As far as a hood scoop goes, anything that looks better than the silly blower would work for me. I was thinking something like the old Mopar fiberglass 6-pack scoop. Here's a Charger of the same vintage with the 6-pack hood scoop that looks decent:

http://www.houstonmopars.org/thames.html
http://www.mopartsracing.com/parts/tools.html


----------



## fordcowboy (Dec 27, 1999)

Ok, here's better pics. '55 AFX Hood scoop, Custom hood scoop on the Camaro, on the top of the Camaro is the hood scoop that came on the JL Vega, rear wing for AFX Shadow, & the plug for the JL Charger.

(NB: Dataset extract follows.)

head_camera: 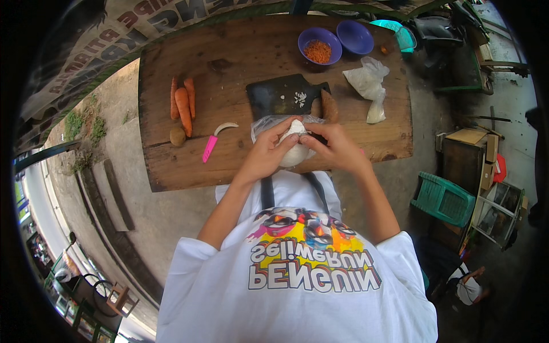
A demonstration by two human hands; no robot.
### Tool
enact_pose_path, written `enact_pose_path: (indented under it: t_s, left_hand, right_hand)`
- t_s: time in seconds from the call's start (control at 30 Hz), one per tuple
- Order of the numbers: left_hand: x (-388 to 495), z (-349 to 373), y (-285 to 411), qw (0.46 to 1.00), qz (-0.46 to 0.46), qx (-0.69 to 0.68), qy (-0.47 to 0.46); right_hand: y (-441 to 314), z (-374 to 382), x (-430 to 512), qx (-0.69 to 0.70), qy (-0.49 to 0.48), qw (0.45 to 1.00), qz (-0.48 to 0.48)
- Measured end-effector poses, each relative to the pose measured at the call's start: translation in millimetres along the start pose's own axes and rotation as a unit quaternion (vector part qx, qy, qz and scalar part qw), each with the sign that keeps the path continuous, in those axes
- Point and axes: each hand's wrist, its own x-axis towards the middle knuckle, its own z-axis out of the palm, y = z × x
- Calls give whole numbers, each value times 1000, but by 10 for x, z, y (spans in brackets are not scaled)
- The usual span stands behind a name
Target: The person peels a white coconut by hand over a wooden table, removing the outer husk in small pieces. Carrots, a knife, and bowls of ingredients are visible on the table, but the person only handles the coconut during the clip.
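Observation:
Both hands are close together at the near edge of the wooden table, on a clear plastic bag (296,157) full of something white, likely a powder. My left hand (276,143) grips the left side of the bag's gathered top. My right hand (328,143) pinches the right side, its thumb near the left thumb. A white peak rises between the fingers. Loose clear plastic (263,123) spreads behind the left hand. Just beyond lies a black cutting board (270,96) with small white pieces (300,99) on it. A brownish-orange root vegetable (329,107) touches the board's right side.
Carrots (183,107), a round brown potato (177,136) and a pink-handled curved blade (210,148) lie at left on the table (214,98). A purple bowl (303,39) holds shredded carrot (318,51), beside another purple bowl (355,37). A second bag (366,81) of white contents lies at right.

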Motion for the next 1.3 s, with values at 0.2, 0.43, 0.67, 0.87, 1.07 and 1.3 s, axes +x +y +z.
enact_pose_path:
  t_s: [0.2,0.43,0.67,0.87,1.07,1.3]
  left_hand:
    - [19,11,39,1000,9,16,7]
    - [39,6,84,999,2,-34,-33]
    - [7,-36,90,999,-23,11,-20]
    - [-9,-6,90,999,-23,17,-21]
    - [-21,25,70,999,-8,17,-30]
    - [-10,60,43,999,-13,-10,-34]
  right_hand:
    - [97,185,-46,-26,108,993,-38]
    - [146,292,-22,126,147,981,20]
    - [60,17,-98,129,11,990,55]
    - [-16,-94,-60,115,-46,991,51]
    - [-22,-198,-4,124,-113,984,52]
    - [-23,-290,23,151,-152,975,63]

http://photos.hobbytalk.com/showpho...8459e64248cc&sort=1&size=medium&cat=500&page=
http://photos.hobbytalk.com/showphoto.php?photo=2818


----------



## TX Street Racer (May 8, 2004)

fordcowboy said:


> Ok, here's better pics. '55 AFX Hood scoop, Custom hood scoop on the Camaro, on the top of the Camaro is the hood scoop that came on the JL Vega, rear wing for AFX Shadow, & the plug for the JL Charger.
> 
> http://photos.hobbytalk.com/showpho...8459e64248cc&sort=1&size=medium&cat=500&page=
> http://photos.hobbytalk.com/showphoto.php?photo=2818


Hey Lendall, it's hard to tell from the pic, but does that Charger hood plug continue the ridge that's on the front of the hood?? This would definately help keep the hood flowing nice....I just couldn't tell from the pic.

I like the pro stock style hood scoop that you have on the Camaro.......I just built one like that for my ongoing Tyco Camaro drag project car.


----------



## JPRcustoms (Aug 24, 2004)

Nice stuff Ford! Im amazed nobody asked about that chopper! That thing is way cool. If you are making those, put me on the buy list for 2 or 3 of them, along with the hood scoops.


----------



## fordcowboy (Dec 27, 1999)

Here's a new style of hood scoop. 

http://photos.hobbytalk.com/showphoto.php?photo=2836

--Fordcowboy


----------



## roadrner (Jul 21, 1999)

How do I get some of these pieces? :thumbsup: rr


----------



## jack0fall (Sep 8, 2004)

Hey fordcowboy, Ditto what RR asked. Should I drop you a line via e-mail of what I want?? Did you decide how much you want for them yet?? Let me know. Thanks.

Jeff


----------



## WesJY (Mar 4, 2004)

oh man i liked those scoop on charger body. let me know how much you want for them? I am interested!!

Wes


----------



## fordcowboy (Dec 27, 1999)

Here's a few more misc. items. I guess I will be selling them or trading them for JL bodies (especially Mustangs). I would appreciate some feedback on what is everyone's favorites are so I don't make too much of the wrong thing.

http://photos.hobbytalk.com/showphoto.php?photo=2845

http://photos.hobbytalk.com/showpho...4a199d8459e64248cc&sort=1&size=medium&cat=500


----------



## boss9 (Apr 19, 2002)

Hey there FC,

I didn't notice the tear-drop scoop you used on your Fairlane Thunderbolt. If you decide to make those, put me down for three, please! 
The wing and scoops you've made look great. If you decide to do a Tyco Chapp style I purchase a couple of those too.

You do excellent work--Keep it up! :thumbsup: :thumbsup: 



Cheers!


----------